§ **GIVEN MATERIAL**
╭──
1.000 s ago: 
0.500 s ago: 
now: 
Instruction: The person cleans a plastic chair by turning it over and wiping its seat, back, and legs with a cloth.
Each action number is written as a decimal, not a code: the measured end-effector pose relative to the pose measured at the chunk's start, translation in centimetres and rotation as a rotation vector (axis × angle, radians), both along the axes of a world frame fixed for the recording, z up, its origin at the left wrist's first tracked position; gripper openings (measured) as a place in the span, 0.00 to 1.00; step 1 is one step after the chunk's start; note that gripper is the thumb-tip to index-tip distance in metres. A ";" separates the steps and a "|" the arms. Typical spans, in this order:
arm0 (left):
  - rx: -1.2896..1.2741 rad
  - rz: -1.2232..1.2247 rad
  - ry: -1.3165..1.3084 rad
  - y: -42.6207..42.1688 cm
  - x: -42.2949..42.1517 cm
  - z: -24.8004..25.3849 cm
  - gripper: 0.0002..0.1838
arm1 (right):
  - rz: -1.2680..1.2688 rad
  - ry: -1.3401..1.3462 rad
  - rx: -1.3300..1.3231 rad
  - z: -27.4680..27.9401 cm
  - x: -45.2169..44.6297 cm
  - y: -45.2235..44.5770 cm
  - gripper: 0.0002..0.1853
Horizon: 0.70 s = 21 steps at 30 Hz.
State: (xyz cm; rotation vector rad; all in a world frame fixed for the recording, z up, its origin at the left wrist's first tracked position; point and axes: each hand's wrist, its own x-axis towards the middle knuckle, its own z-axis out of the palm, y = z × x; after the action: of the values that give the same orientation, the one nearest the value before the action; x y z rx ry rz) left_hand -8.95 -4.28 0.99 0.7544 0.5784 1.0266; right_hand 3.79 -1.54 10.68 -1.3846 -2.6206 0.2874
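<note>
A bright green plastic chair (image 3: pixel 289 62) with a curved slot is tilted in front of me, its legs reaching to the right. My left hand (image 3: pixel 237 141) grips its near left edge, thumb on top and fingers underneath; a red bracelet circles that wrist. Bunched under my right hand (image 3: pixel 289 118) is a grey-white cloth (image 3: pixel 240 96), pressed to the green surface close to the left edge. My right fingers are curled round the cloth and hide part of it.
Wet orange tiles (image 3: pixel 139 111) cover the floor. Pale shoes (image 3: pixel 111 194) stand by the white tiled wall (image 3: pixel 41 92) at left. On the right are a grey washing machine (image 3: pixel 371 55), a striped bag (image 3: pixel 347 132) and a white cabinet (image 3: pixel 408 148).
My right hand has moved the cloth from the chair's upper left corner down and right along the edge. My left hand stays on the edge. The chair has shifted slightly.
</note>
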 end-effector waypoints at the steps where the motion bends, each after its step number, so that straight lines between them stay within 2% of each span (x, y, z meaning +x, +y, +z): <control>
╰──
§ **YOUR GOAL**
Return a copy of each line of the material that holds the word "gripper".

§ **TASK RESULT**
Each action number is written as a decimal, not a code: the measured end-effector pose relative to the pose measured at the chunk's start, translation in centimetres and rotation as a rotation vector (axis × angle, radians), both along the axes of a world frame fixed for the recording, z up, its origin at the left wrist's first tracked position; gripper openings (measured) as a place in the span, 0.00 to 1.00; step 1 is one step after the chunk's start; note that gripper is the thumb-tip to index-tip distance in metres. A ";" separates the steps and a "|" the arms. Typical spans, in this order:
  - gripper: 0.0002..0.1838
  - gripper: 0.0002..0.1853

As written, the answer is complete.